'''
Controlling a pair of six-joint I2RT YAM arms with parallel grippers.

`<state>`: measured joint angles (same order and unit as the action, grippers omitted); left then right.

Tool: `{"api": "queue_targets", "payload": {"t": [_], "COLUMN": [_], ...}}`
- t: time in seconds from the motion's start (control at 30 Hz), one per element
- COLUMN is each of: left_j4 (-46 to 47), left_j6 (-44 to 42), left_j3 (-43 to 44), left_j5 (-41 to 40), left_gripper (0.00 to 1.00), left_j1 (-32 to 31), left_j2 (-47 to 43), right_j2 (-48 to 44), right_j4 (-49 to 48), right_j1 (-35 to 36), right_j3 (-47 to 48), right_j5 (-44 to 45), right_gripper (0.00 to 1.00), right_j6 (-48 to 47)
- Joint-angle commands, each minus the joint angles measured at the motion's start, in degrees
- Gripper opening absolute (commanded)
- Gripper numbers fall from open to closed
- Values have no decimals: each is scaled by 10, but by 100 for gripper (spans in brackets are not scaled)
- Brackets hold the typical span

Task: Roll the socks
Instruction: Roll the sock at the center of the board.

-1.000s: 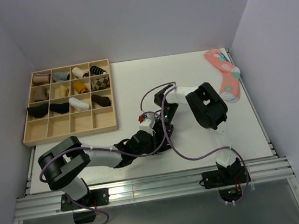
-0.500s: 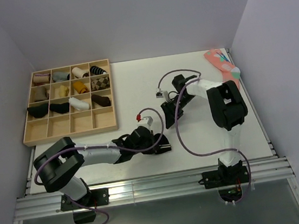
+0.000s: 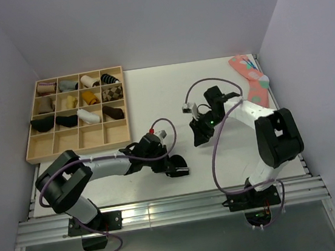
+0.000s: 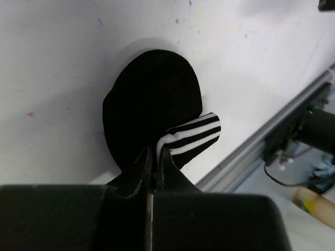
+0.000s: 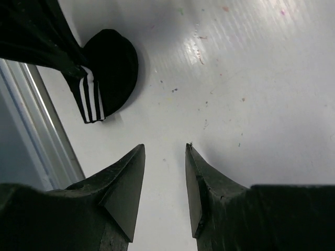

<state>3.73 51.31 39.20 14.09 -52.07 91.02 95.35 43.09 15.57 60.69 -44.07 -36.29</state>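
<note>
At the far left of the white bench (image 3: pixel 152 97) sits a shallow light-wood tray (image 3: pixel 78 153) split into square compartments, with small rolled socks of tan, grey, white and black (image 3: pixel 82 99) tucked into its farther rows. Right of the tray and nearer the front edge, the left arm lies low across the bench. Its black left end effector (image 4: pixel 155 155) is pinched fully together on the short black knit ankle sock (image 4: pixel 152 99) with thin white stripes at its cuff. The fingertips meet with no gap that I can see, gripping the fabric just where the striped cuff (image 4: pixel 191 133) folds out from the dark body. The sock lies on the bench as a rounded black lump, beyond the tray's near right corner and apart from it, with the cuff poking toward the silver aluminium rail (image 3: pixel 165 208) along the front. I cannot tell whether that lump is one sock or two laid together. Farther right from the tray, the right end effector (image 5: pixel 163 151) points down at bare bench with its two black fingers a moderate way apart and nothing between them, near the sock but not touching it. Farthest from the tray, by the right wall toward the back, a pink patterned sock with teal patches (image 3: pixel 253 84) lies flat.
</note>
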Motion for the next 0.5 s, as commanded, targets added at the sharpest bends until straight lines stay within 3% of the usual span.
{"api": "queue_targets", "payload": {"t": [0.0,0.23,0.47], "left_j4": [-53,-51,-55], "left_j6": [10,35,56], "left_j3": [6,18,32], "left_j5": [88,152,190], "left_gripper": [0,0,0], "left_j1": [12,32,57], "left_j2": [32,64,87], "right_j2": [-63,-194,-247], "right_j4": [-37,-173,-196], "right_j1": [30,166,234], "right_j3": [-38,-165,-197], "right_j5": [6,106,143], "right_gripper": [45,46,41], "right_j6": [-65,-64,-59]}}
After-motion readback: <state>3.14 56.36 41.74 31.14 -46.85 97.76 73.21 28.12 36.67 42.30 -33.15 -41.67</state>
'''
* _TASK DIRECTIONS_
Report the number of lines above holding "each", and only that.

* _TASK RESULT_
3